Le représentant d’Averda, M. Nicolas Achkar, a affiché une confiance tranquille, promettant de mettre l’expérience de sa multinationale au service de la capitale congolaise. « Nous sommes prêts à accompagner les autorités », a-t-il déclaré, évoquant une expertise technique éprouvée. Cependant, les Kinois, méfiants après des années de déception, se demandent si ce savoir-faire international saura s’adapter aux réalités complexes de leurs communes. La gestion des déchets à Kinshasa n’est pas qu’une question de camions-bennes ; c’est un écosystème où interviennent des milliers de « bayeurs » (récupérateurs informels), des problèmes d’accès aux quartiers, et une conscience civique souvent mise à mal par la précarité.
Concrètement, les résolutions de la réunion sont immédiates : dès le lendemain, mercredi 7 janvier, Averda entame l’actualisation de ses données sur le terrain. Cette phase préparatoire est cruciale. Elle doit déboucher sur des opérations tangibles « dans les prochaines semaines », selon les termes officiels. Le programme « Kinshasa Ezo Bonga », porté par Daniel Bumba et aligné sur la vision du président Tshisekedi, trouve ici l’un de ses chantiers les plus visibles. L’enjeu est de taille : transformer l’espace urbain pour améliorer radicalement les conditions de vie, la santé publique et l’image de la mégapole.

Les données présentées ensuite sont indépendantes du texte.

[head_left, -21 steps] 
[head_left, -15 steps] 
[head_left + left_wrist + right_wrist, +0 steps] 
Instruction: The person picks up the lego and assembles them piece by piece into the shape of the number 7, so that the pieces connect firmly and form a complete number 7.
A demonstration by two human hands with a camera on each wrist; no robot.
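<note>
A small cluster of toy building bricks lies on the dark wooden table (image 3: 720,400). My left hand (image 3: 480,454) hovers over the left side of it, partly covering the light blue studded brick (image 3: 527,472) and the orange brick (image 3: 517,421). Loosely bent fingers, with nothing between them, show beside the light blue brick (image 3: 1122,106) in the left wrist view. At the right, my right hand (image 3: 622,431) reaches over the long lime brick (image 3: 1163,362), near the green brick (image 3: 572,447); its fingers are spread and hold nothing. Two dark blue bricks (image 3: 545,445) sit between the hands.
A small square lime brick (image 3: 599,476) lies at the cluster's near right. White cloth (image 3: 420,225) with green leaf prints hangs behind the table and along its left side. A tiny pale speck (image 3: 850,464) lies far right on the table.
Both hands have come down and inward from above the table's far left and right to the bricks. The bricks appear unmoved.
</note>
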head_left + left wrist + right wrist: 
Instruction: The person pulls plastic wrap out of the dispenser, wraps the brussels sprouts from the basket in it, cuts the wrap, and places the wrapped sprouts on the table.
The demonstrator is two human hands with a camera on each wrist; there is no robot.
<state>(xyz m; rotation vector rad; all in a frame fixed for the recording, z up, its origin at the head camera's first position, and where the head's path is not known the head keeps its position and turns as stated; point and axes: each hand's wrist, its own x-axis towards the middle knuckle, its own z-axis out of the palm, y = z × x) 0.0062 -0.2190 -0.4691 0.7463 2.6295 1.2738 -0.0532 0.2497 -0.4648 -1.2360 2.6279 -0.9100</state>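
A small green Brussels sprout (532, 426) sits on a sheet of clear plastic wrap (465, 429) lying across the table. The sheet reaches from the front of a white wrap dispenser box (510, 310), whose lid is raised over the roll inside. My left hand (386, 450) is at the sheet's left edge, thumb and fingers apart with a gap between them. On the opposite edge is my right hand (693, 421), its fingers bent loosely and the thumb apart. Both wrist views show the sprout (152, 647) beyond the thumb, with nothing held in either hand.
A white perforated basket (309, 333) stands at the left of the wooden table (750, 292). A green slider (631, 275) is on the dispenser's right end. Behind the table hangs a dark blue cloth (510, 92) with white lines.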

Pourtant, des questions fondamentales demeurent. Qui financera cette ambitieuse collaboration ? Les finances publiques, souvent exsangues, pourront-elles supporter un contrat avec un géant privé ? La population sera-t-elle associée, ou simplement spectatrice de cette nouvelle intervention d’en haut ? L’insalubrité à Kinshasa est le miroir de profondes inégalités sociales. Nettoyer les artères principales est une chose ; garantir un service régulier de collecte dans les quartiers périphériques, où vivent la majorité des habitants, en est une autre, bien plus complexe et coûteuse.
L’initiative du gouverneur Bumba est indéniablement un signal fort. Elle reconnaît l’urgence et la nécessité de faire appel à des compétences pointues. Mais le vrai test aura lieu dans les ruelles de Matonge, de Kimbanseke ou de Masina. Quand les Kinois verront-ils une différence palpable dans leur environnement quotidien ? La lutte contre l’insalubrité est une bataille de longue haleine qui nécessite bien plus qu’une réunion à l’Hôtel de ville. Elle exige une volonté politique inflexible, des ressources pérennes et, surtout, une adhésion totale des citoyens. L’alliance avec Averda ouvre un nouveau chapitre. Reste à savoir si elle écrira enfin une histoire de succès pour l’assainissement à Kinshasa, ou si elle rejoindra la longue liste des bonnes intentions avortées.